After more digging we were being bitten by Excel date handling. A cell may look like a date, but if the cell is formatted as a date then internally it's actually just an integer, which needs to be converted. In my checked-out version of code this was handled transparently, but in prod and QUAL this broke as numeric dates were being missed, resulting in nulls. Ok, another excel macro and we have columns of strings that look like dates instead of numbers that look like dates. Now loading this file into QUAL the dates are picked up fine, at which point I noticed that a lookup between the file and our system wasn't working. WTF mate? Each row has several cells that contain codes that need to be converted into rich data structures from a lookup, this data structure then being used for calculations later.

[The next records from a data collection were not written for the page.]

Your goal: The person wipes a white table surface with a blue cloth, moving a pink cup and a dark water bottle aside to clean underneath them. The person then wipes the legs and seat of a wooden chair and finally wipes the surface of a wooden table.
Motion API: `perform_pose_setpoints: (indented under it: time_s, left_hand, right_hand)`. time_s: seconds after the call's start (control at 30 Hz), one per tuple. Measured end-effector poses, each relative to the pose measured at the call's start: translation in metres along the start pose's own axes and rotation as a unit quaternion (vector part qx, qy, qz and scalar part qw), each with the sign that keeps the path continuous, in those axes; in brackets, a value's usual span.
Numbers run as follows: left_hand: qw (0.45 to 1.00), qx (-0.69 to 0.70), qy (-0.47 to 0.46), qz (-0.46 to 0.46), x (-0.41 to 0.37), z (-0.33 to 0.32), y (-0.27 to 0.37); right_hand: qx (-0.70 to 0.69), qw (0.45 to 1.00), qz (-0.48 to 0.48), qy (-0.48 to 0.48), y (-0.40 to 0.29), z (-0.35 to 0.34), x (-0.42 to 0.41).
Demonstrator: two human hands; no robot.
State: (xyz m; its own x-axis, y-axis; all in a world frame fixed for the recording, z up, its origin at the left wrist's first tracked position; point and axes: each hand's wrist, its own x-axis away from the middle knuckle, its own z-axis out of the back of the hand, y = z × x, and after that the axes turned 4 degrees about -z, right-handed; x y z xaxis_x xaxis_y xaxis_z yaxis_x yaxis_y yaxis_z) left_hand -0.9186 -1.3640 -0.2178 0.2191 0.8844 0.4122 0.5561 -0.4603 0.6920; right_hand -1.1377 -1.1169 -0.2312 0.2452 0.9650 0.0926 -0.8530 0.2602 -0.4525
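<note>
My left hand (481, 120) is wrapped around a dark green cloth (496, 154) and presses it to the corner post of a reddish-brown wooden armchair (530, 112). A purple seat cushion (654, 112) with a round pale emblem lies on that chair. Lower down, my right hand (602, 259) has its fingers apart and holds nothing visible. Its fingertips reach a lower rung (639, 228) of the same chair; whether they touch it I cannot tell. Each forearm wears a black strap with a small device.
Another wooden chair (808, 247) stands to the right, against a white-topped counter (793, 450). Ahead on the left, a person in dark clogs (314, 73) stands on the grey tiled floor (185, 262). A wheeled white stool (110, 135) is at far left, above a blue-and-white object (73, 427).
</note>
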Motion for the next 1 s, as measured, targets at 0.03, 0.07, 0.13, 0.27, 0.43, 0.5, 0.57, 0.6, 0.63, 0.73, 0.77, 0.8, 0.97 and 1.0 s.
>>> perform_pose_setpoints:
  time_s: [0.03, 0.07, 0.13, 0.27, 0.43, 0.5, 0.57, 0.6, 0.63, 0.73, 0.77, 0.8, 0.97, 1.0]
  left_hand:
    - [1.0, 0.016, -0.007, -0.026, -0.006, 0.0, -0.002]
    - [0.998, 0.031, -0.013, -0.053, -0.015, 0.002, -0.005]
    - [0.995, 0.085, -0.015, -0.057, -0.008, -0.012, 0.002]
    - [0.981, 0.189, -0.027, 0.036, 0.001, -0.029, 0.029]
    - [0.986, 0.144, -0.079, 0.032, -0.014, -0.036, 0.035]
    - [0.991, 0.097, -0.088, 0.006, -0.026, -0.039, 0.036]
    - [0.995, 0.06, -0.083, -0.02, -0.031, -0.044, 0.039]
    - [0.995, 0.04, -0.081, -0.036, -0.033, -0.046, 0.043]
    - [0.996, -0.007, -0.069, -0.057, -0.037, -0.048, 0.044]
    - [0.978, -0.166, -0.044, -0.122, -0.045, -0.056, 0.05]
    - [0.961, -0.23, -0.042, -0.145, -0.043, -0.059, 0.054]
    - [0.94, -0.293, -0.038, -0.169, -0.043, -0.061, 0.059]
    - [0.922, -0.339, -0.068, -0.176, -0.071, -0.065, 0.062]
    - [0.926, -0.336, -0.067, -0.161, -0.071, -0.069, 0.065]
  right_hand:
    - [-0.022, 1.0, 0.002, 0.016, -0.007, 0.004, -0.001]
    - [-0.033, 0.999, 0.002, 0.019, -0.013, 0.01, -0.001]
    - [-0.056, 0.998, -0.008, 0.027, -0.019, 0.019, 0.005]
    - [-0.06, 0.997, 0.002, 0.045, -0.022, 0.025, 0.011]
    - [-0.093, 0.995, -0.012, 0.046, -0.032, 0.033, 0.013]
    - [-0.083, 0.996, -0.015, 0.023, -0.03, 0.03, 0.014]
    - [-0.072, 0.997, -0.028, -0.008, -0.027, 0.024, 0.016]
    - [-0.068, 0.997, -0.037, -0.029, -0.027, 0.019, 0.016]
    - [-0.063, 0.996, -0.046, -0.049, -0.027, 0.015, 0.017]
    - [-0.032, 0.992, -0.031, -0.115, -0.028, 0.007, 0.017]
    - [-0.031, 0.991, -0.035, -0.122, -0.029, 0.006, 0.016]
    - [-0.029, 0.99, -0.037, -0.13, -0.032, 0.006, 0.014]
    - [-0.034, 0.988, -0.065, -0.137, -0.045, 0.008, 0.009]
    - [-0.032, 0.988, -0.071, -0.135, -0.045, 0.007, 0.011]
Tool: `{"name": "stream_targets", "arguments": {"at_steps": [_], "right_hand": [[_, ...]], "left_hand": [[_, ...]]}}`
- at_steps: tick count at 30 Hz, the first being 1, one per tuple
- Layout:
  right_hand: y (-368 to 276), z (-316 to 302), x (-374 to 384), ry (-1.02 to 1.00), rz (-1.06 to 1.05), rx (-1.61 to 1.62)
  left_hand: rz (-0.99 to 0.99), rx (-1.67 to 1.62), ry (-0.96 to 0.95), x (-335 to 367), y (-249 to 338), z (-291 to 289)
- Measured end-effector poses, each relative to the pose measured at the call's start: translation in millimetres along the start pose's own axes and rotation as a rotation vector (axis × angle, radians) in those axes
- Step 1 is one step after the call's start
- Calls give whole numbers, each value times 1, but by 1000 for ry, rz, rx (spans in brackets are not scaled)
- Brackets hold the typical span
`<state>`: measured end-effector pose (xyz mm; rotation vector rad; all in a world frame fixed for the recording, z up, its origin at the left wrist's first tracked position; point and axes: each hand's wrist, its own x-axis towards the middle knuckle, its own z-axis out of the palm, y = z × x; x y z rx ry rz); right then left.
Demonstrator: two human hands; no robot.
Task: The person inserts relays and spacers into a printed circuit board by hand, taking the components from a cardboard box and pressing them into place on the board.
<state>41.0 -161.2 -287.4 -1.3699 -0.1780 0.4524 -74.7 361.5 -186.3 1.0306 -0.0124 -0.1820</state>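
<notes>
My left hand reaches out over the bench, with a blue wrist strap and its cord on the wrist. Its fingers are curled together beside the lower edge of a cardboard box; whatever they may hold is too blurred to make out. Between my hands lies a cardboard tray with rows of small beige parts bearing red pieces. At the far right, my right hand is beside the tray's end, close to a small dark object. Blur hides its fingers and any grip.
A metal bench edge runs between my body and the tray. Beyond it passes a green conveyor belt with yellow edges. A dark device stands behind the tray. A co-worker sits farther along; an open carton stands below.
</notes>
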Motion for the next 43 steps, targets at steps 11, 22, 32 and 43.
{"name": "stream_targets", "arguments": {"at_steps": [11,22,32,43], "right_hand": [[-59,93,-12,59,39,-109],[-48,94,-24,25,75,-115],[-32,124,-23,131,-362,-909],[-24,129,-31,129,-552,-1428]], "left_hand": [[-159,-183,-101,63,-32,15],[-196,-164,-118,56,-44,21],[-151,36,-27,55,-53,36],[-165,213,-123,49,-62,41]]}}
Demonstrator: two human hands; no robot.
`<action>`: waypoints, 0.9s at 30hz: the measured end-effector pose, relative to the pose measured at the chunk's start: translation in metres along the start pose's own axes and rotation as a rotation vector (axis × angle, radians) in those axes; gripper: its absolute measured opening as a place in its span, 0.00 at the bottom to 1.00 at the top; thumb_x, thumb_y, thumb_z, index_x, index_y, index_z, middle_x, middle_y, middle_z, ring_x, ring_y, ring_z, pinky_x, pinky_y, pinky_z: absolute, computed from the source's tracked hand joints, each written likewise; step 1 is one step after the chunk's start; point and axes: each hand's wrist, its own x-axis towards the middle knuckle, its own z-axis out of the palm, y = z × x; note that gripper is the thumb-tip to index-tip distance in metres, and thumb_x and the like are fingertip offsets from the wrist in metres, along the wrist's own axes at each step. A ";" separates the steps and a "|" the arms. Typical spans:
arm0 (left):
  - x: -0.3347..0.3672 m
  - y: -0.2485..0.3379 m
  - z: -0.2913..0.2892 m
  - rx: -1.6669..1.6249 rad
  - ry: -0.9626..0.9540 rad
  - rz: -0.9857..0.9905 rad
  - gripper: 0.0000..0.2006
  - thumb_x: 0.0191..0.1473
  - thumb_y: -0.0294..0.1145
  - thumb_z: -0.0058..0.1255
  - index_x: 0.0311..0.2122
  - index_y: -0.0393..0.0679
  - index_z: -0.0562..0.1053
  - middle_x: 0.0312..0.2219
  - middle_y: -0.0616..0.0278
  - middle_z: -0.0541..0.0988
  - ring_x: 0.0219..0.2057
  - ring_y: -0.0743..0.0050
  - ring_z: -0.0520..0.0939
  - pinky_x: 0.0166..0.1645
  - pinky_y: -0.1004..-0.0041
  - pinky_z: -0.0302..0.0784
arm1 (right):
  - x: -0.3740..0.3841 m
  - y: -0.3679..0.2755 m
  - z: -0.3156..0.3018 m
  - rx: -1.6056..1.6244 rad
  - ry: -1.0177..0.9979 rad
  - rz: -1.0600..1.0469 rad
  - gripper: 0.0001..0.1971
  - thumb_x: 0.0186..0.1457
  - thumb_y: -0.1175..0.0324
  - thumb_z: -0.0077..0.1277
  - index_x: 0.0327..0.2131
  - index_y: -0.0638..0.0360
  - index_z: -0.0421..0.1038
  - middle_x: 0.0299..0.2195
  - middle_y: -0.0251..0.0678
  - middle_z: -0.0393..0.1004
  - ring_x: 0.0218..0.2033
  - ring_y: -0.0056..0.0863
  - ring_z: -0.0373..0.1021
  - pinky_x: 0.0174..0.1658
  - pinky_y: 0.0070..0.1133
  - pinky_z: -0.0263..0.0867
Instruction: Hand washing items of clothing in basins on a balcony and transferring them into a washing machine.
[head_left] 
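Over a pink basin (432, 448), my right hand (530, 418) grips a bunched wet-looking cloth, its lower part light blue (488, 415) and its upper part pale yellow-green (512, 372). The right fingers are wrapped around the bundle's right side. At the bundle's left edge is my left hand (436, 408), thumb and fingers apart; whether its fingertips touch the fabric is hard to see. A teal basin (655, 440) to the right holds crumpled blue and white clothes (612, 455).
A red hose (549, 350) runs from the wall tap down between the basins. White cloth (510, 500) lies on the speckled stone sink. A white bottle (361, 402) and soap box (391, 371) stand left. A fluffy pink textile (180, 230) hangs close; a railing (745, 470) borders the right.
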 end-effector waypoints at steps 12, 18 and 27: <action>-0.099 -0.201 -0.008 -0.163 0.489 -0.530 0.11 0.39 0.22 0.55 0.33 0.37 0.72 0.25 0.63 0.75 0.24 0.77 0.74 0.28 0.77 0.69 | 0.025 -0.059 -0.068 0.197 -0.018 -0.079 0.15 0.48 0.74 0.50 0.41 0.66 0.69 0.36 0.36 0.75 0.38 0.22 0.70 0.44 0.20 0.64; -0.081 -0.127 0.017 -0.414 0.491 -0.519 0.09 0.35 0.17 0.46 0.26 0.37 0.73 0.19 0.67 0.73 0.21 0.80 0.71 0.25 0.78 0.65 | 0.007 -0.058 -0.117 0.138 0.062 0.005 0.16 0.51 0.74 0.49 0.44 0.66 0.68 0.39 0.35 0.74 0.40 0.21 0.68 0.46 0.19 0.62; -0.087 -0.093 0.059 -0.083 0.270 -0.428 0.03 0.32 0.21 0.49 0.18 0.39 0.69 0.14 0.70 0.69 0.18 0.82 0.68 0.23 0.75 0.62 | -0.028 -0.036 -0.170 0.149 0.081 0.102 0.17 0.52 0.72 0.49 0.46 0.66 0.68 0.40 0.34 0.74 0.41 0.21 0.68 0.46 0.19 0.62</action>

The lookup was broken, why? Well, after several hours of checking differences in environment, checking datasources, checking versions of code and finally in desperation stepping through the lookup code, it dawned on me... The spreadsheet had whitespace in it.

Normally when I read tabular data from disk, or really any untrusted data at all, trim()'ing and validation is the order of the day. If the field is an enumeration, then validate that. If it's a number, check for alphas, dollar signs, commas etc and so on. It's the sort of paranoia that maintenance programming gives you. I had ASSumed that my colleague would have done the same by default, oops no. Which is fine, we all make mistakes.

So, a quick google, this handy KB article and some VBA later, and the spreadsheet was all clean again. Re-running the load it came up roses, which is to say it started working like billy-o where it had previously just cruised through, and all was well with the world.

Moral of the story is, Excel is a pain to work with. Not because it's the spawn of pure evil, but rather because although it *looks* like a datasource with strong data rules, it isn't, and you can never, ever assume that anything inside it is what you think it is until you've checked and made sure. Columns will move around, dates will randomly be strings or numbers, any and every field will randomly be space/tab/zero padded. You simply have to treat it as a hostile datasource.

And never, ever fail silently when something is wrong with the data!! Die loudly and with great gusto!! Please for my sanity!!!

// No record exists may be something wrong with **** in the input file

1 comment:

Sometimes I write stuff. said...

Wow. Some of this actually made sense to me.